After the big reveal Friday, during which zero documentation was released, Premier John Horgan and Tourism Minister Melanie Mark have come up well short in explaining themselves. So as the fallout spread, attention turned to Finance Minister Selina Robinson. Maybe she could explain the financial decisions that turned a modernization plan into a megaproject.
She chairs the Treasury Board committee of cabinet that approved the $789 million project. She happens to be defending her ministry’s spending estimates this week. So she was subjected to a lengthy grilling by B.C. Liberal MLA Peter Milobar. But watching her initial attempts to explain the government’s handling of this top-secret decision verged on excruciating. Anyone hoping to be comforted by a coherent account of a logical well-grounded process is curled up in the fetal position now.
There were long pauses Wednesday to consult with senior staff who tried to help her extricate herself from contradictions that developed the previous day. She repeatedly fobbed off responsibility for answering questions to the tourism minister. (“I could point him down the hall to where she resides. He’s welcome to ask her.”)
And the justification for the proposed timeline that calls for the RBCM to shut down Sept 6, years before anything happens to the building, is incomprehensible.
Asked point-blank about it, Robinson replied: “Those are questions that are most appropriate for the minister responsible.”
As for budgeting, Robinson said that costs won’t show up until the public accounts reports are released this summer. But moments later she cited a mention in the current budget of a $56 million entry in an obscure capital spending report.
She said B.C. would welcome federal dollars for the project. But contributions like that are almost always finalized before the announcement. There’s not much impetus for Ottawa to chip in if B.C. is already committed to the job anyway.
Earlier, the B.C. Liberals’ first line of attack was about how much the community-benefits agreement would add to the cost. That’s the deal that mandates only workers from 19 selected trade unions can work on selected major public-sector projects.
Surprise. Robinson said: “This is not a CBA project. … It was determined that this would not work. … Making sure that we could deliver it as a CBA project did not make sense.”
The $224 million collections and archives building previously approved for Colwood is also not a community-benefits agreement project.
So the flagship labour deal that governs a dozen or so big public works jobs and is designed to encourage hiring of local workers and women, and the establishing of Indigenous apprenticeships, won’t apply to a billion dollars’ worth of museum work. She said it is for reasons to do with the locale and the timing. But then she gave a lengthy account of how important community-benefits agreements are.
That was just a sideshow to other revelations.
Robinson told the legislature the Treasury Board decision was made in March. No specific date was offered, but March was also when the tourism minister was explaining her ministry’s budget. There was no mention or even hint of the demolition-replacement plan she had presented, or was about to present, to the Treasury Board.
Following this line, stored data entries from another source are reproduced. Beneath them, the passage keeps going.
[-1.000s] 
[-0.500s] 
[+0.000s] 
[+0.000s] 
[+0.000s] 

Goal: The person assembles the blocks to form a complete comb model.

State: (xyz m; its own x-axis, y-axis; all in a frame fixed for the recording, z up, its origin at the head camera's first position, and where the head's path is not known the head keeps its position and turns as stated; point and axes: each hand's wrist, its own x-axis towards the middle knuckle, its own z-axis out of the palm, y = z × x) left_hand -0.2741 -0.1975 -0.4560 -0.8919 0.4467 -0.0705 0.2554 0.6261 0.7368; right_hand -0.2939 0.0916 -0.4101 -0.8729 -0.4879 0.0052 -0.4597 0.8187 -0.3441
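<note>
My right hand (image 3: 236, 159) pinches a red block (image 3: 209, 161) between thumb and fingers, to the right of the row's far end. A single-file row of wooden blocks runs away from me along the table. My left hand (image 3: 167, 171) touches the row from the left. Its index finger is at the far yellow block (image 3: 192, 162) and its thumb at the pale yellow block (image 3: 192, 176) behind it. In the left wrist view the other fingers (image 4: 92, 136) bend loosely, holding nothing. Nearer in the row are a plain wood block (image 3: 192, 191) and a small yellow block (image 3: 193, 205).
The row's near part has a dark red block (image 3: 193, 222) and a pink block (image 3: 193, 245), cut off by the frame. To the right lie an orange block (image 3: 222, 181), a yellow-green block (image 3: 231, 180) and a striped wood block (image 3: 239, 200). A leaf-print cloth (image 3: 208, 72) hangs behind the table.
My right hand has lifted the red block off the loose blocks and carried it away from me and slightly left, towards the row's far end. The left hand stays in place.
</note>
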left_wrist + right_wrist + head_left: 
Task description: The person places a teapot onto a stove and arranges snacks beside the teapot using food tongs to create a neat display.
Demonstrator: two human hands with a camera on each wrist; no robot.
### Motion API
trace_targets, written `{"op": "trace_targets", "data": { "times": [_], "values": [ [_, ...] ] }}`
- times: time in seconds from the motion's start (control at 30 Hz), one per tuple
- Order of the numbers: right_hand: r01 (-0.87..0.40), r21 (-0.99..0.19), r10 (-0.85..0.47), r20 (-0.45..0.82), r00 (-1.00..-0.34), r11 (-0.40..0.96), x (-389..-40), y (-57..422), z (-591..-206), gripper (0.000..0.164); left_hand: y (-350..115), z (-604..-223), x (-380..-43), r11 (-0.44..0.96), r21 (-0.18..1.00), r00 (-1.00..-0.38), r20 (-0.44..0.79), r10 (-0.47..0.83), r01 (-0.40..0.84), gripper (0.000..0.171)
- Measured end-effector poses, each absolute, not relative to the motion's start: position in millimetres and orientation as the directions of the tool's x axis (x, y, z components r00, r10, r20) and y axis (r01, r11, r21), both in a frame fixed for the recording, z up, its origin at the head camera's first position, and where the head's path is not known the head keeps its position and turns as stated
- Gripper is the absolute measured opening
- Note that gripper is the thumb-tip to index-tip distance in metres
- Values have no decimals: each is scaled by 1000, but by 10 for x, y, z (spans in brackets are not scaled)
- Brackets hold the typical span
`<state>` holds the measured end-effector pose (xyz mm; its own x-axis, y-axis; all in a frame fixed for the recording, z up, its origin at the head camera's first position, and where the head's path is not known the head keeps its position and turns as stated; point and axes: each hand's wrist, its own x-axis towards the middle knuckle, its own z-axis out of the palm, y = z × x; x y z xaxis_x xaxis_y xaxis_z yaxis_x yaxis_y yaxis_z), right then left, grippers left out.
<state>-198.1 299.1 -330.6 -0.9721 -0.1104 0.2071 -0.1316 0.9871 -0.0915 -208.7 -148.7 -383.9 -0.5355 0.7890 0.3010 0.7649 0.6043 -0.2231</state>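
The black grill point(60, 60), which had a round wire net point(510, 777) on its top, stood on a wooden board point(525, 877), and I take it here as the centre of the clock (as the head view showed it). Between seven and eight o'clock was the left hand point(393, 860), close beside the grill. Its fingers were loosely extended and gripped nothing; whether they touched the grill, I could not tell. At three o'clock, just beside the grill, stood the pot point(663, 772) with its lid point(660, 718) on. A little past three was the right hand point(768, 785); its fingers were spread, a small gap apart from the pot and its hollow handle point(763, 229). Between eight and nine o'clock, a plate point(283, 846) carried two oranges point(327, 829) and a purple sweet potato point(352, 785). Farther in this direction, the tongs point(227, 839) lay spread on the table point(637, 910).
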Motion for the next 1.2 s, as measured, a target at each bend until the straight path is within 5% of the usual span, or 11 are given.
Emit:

The only renovation noted was the shutdown of the Old Town exhibit a few months earlier, which came almost as abruptly as Friday’s bombshell did.
And why no business plan on the day of launch?
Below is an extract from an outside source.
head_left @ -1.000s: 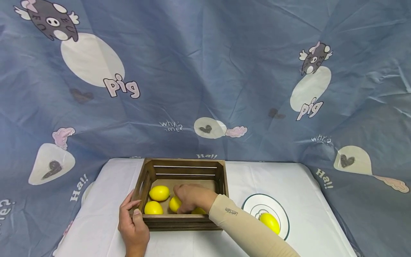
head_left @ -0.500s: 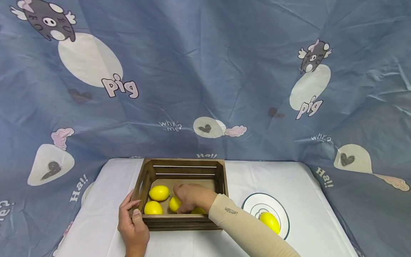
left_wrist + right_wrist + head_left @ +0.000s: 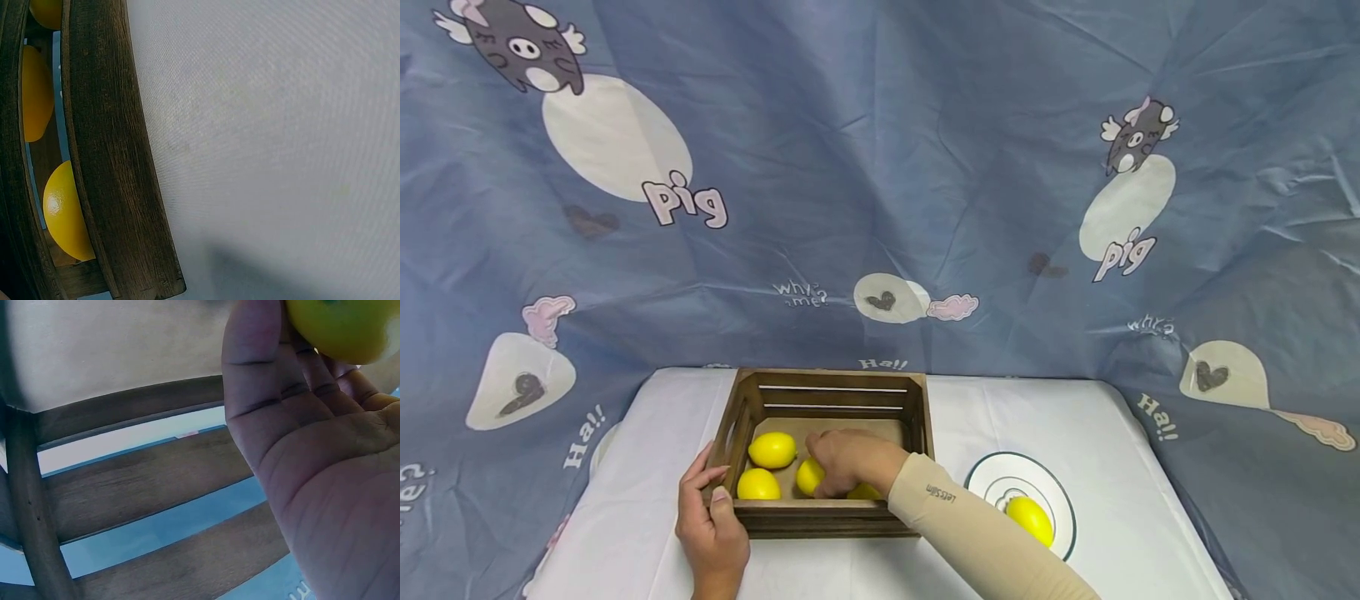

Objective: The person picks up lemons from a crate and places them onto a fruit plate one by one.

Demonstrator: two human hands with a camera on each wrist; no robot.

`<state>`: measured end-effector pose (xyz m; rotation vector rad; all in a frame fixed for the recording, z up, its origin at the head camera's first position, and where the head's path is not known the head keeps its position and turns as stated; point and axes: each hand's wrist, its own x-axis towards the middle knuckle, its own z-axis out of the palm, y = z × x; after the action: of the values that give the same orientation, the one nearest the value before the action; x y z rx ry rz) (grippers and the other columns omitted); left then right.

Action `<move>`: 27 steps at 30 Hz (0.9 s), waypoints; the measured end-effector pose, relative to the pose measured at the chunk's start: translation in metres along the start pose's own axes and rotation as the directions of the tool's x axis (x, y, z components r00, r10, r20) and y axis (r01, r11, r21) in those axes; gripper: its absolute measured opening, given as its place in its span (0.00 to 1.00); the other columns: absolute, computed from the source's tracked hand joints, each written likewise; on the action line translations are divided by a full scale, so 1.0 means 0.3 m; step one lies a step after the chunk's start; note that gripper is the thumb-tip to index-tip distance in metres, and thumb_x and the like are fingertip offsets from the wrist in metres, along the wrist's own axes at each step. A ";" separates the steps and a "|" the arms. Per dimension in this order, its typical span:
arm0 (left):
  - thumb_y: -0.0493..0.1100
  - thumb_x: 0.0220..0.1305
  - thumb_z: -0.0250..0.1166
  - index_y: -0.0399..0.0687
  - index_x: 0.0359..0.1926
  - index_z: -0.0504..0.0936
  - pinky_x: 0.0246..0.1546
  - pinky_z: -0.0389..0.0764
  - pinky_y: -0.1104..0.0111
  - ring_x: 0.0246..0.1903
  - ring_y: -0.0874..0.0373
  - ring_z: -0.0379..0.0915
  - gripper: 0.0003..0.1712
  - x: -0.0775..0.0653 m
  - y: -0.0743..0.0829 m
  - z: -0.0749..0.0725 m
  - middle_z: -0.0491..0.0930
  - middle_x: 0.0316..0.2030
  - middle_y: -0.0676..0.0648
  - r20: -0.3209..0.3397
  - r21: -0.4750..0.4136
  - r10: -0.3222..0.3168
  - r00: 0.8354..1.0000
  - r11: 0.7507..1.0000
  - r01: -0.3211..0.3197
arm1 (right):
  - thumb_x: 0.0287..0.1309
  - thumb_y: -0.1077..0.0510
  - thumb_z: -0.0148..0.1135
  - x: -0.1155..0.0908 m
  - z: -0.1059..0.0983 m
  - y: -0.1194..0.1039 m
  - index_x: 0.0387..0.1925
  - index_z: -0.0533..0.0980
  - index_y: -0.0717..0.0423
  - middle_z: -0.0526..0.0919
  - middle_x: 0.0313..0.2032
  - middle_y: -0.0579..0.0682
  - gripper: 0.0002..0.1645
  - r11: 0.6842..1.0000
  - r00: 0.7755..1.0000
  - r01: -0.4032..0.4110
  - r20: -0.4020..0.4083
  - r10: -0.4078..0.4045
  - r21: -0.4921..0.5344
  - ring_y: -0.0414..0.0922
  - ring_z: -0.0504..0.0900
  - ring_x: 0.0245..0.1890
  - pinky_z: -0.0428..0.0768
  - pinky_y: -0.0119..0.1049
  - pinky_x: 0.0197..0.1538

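The head view is evenly bright; left wrist, glare spots one lemon [image 3: 67, 212], shadow dims white cloth [image 3: 269, 137]; right wrist, dimmer.

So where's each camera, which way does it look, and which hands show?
Head: on the person's head, looking forward and down at the crate, lemons and plate; left hand, right hand and one sleeve show.
Left wrist: on that wrist, looking at the crate's boards, lemons behind them, and the cloth; at most a sliver of hand shows.
Right wrist: on that wrist, looking past the palm into the crate, at a held lemon.
Head and right wrist share the right hand and crate.
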<state>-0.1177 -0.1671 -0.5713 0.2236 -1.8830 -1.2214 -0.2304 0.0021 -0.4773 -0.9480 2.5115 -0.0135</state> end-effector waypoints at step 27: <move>0.33 0.68 0.48 0.29 0.50 0.77 0.70 0.63 0.72 0.70 0.59 0.67 0.16 0.003 0.006 0.002 0.76 0.68 0.43 -0.008 0.011 0.011 1.000 1.000 -0.011 | 0.51 0.45 0.79 -0.002 0.000 -0.001 0.56 0.74 0.49 0.79 0.35 0.43 0.34 1.000 1.000 0.002 -0.012 -0.002 0.017 0.40 0.76 0.31 0.77 0.35 0.36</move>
<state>-0.1183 -0.1662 -0.5695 0.2236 -1.8820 -1.2019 -0.2299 0.0023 -0.4771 -0.9461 2.5175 -0.0407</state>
Robinson referred the question to her colleague, Mark.
Mark said this week the business case is coming as early as Friday.
But asked if it will be a full and unredacted release, Robinson hedged.
“There is information in any business case that could potentially jeopardize procurement. … Protecting the public interest to make sure that we can get a good deal would be very important.”
Horgan stepped up Wednesday to defend the project again, saying the previous Liberal government looked at Royal B.C. Museum seismic worries numerous times and nothing was done until the NDP took over.
As it stands, the museum teardown and rebuild is the most expensive museum project in 91原创 history, according to one expert, with the shortest, skimpiest story as to why it is needed.